GENERALIZED ROUTINE FOR CLEANING UP AN INFECTED PC :
If you think you have a virus, get rid of it as soon as possible. These programs are like a cancer and will feed and grow until you cannot cure the disease without killing
the patient. Much of the software I use is freely available on the internet and can be found at minornotes.com/misc.html
Although I often don't, it's a good idea to boot to safe mode if at all possible.
For XP, tap F8 after the bios screen on bootup and choose "Safe Mode" or "Safe Mode with Networking".
For 98/95, tap shift/F3 or shift/F5 after the bios screen.
For 2000/NT, it's shift/F8.
For Win ME, well, first get rid of ME and then start again.
The first thing I look for is a recent backup, either in SystemTools/SystemRestore or start/run/regedit/import as a backed up registry. Rarely do I find any registry backups unless it's a machine I've
previously worked on. The System Restore files are probably also infected anyway.

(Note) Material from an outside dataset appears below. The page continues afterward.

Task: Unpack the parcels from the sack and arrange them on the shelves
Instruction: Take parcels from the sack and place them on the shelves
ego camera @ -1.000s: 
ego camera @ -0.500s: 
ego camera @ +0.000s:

If System Restore is useless, turn it off in ControlPanel/System. Not mandatory, but this purges any infected Restore points, plus frees up a lot of space.
Using Startup Mechanic or start/run/msconfig/startup, disable any suspicious looking processes that launch when Windows loads.
Run the utility "Hijack This". This works like msconfig but includes critical windows services and browser helper objects that can have serious effects if accidentaly disabled. This list needs to
be studied very carefully unless you're familiar with it's entries.
Reboot. Empty all internet junk files with a clean utility like Ace or Norton, or by your IE browser in tools/internet options/clear history, delete cookies and delete files (check delete offline
content).
Run AdAware, SpyBot, MalwareBytes and/or any other spyware scanner you can throw at it. A reboot may be necessary but not always.
Run AVG, Avira or similar virus scanner at full sweep. Eat lunch. Drink a beer. This will take over an hour to complete.
Reboot in normal mode.
Re-run all spyware scanners and HijackThis. If anything is found, write down the virus filenames and go online to find a solution for those specific infections. Otherwise, run Ace or any other
registry/temp file cleaner then defrag hard drive.
For XP, turn on SystemRestore in ControlPanel/System and reboot one last time. If everything is okay backup your work either in SystemTools/SystemRestore or start/run/regedit/export.
Although this sounds simple, these are VERY general instructions. In the event of infections that involve Vundo, Smitfraud or the various combinations of viruses used by scareware companies such as WinAntiVirus Pro, Security Tool, Internet Security 2010, etc., then much of this procedure will not be do-able because you'll be unable to access the required utilities and will not be able to boot in safe mode. If you can identify the parent application of these infections, you'll need to find a working computer and search for removal instructions specific to the parent application.